Before WIENER, EMILIO M. GARZA and BENAVIDES, Circuit Judges.

EMILIO M. GARZA, Circuit Judge:

Defendant Madison County officials 1 appeal the United States Magistrate Judge's denial of their motion for relief from a consent judgment governing jail conditions in Madison County, Mississippi, and his finding of contempt for violations of that judgment. Finding no reversible error in the magistrate judge's rulings, we affirm.

I

This litigation commenced in 1978, when a group of Madison County Jail inmates filed a class action against Madison County officials challenging conditions at the jail. The parties negotiated an interim consent agreement, which was accepted by the district court and entered as an interim judgment. The interim judgment incorporated a wide variety of remedial measures, and its directives covered matters ranging from racial discrimination to the type of combs issued to inmates. 2 A year later, the parties agreed to allow the district court to refer their dispute to a United States Magistrate Judge for all future proceedings and entry of judgment. The parties then negotiated a second, substantively similar, interim consent judgment.

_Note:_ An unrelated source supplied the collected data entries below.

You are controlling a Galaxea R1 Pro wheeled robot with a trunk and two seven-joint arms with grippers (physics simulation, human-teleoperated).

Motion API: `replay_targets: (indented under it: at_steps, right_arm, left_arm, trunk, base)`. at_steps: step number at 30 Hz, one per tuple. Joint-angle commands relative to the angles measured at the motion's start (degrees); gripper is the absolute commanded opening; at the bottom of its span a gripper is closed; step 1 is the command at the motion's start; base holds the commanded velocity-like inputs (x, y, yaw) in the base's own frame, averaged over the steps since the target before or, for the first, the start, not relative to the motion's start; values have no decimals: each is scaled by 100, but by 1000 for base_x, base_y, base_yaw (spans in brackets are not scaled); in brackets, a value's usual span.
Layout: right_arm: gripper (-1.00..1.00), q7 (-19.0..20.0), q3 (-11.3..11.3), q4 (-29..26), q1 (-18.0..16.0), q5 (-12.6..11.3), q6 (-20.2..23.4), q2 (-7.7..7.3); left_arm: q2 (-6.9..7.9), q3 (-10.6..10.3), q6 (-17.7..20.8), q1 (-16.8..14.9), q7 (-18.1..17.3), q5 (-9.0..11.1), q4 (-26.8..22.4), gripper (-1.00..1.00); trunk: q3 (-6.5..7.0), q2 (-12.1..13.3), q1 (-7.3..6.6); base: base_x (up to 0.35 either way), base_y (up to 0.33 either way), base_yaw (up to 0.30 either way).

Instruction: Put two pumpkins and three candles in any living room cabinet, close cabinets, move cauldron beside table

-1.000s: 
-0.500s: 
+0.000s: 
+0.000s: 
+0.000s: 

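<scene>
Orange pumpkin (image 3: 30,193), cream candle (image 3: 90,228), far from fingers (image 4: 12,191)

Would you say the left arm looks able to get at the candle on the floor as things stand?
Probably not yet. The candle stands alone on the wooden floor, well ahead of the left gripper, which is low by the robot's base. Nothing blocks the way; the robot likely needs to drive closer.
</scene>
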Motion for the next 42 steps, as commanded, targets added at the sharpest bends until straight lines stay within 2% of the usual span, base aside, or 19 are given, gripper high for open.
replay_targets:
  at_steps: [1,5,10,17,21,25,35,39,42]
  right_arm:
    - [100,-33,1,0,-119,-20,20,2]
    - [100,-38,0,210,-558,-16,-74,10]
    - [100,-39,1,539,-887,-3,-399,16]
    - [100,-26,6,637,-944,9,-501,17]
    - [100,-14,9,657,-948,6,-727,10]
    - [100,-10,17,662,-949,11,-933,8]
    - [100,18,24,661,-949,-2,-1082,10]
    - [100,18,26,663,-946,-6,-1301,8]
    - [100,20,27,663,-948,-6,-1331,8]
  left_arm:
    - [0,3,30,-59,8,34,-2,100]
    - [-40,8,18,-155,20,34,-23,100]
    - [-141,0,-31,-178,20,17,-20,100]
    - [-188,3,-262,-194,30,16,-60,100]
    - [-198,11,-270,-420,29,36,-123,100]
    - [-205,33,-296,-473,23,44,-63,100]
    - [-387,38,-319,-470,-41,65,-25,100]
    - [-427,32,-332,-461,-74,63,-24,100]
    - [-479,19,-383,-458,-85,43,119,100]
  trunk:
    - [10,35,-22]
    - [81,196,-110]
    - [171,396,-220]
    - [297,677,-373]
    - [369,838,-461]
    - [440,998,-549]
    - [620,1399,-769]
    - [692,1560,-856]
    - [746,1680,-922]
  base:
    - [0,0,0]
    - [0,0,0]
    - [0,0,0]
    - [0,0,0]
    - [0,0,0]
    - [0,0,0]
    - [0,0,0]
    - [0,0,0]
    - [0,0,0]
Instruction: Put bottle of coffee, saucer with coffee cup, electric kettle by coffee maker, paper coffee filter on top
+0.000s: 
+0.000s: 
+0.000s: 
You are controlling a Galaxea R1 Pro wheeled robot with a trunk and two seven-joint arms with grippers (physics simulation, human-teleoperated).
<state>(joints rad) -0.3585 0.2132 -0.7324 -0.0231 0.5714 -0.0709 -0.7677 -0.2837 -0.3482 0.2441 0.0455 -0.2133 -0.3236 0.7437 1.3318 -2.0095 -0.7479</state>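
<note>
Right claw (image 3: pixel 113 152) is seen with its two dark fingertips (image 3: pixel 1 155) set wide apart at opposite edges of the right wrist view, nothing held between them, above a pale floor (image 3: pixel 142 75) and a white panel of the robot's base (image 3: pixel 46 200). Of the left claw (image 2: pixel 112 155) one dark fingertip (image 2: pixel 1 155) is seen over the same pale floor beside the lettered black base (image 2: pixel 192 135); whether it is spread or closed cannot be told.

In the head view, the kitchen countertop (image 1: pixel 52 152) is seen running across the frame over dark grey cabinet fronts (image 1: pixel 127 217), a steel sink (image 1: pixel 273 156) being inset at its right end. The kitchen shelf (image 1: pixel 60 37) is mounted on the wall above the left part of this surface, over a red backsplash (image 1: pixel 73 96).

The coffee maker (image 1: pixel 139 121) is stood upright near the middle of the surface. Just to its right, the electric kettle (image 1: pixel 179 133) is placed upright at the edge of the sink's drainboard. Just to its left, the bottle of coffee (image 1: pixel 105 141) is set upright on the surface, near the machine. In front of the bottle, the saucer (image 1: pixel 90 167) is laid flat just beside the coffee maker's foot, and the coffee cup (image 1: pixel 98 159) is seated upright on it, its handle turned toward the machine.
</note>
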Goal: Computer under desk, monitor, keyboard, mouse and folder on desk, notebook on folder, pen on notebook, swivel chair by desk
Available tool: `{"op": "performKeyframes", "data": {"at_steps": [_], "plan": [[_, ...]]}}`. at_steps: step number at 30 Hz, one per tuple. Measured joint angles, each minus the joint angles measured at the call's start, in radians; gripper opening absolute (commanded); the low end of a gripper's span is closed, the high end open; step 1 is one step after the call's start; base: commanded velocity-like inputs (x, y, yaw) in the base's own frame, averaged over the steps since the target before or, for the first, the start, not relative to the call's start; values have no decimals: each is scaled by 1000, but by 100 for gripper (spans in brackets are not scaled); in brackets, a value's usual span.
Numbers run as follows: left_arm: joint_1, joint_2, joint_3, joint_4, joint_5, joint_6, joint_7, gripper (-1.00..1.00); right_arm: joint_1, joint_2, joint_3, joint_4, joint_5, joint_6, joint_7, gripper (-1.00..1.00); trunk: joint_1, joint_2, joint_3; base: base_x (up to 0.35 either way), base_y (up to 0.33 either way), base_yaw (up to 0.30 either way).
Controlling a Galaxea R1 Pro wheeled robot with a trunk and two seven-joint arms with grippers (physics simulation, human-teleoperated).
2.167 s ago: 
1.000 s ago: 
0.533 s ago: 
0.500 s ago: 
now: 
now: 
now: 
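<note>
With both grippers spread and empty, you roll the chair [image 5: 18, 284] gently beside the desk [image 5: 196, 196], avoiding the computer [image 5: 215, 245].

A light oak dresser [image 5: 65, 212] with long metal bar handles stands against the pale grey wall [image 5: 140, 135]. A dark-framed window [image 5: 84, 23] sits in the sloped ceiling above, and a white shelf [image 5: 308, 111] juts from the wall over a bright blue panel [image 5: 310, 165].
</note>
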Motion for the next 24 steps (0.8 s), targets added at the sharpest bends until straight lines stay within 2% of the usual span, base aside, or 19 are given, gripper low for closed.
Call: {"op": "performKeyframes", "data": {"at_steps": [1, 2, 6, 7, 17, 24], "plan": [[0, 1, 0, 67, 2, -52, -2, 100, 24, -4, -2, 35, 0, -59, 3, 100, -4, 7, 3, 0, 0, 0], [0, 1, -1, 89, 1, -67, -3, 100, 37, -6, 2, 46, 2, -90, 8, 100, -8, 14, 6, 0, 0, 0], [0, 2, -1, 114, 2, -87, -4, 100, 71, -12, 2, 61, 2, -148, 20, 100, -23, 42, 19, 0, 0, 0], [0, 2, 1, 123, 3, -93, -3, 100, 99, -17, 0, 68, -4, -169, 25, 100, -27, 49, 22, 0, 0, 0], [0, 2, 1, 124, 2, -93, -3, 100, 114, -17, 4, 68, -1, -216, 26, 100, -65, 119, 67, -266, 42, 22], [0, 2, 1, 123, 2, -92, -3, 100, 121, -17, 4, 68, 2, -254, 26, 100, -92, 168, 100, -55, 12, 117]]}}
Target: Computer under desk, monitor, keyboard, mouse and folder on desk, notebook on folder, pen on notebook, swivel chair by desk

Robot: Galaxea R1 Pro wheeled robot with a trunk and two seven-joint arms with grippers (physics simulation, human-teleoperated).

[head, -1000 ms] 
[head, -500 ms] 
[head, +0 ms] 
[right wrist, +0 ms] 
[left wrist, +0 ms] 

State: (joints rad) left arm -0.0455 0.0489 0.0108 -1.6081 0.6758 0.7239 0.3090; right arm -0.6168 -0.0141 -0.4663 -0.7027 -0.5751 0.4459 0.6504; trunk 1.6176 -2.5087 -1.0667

The magistrate judge entered the final judgment, which also resembled previous agreements, soon thereafter.

Although the magistrate judge has closely supervised the jail's efforts to comply with the consent judgments, the inmates petitioned the magistrate judge to hold the county officials in contempt for violations of the first interim judgment and filed similar motions three times after the final judgment. 3 While each of the first three motions was dismissed after the county officials agreed to new terms for compliance monitoring, the fourth was not dismissed until the inmates reported that the county officials were in substantial compliance with the final judgment.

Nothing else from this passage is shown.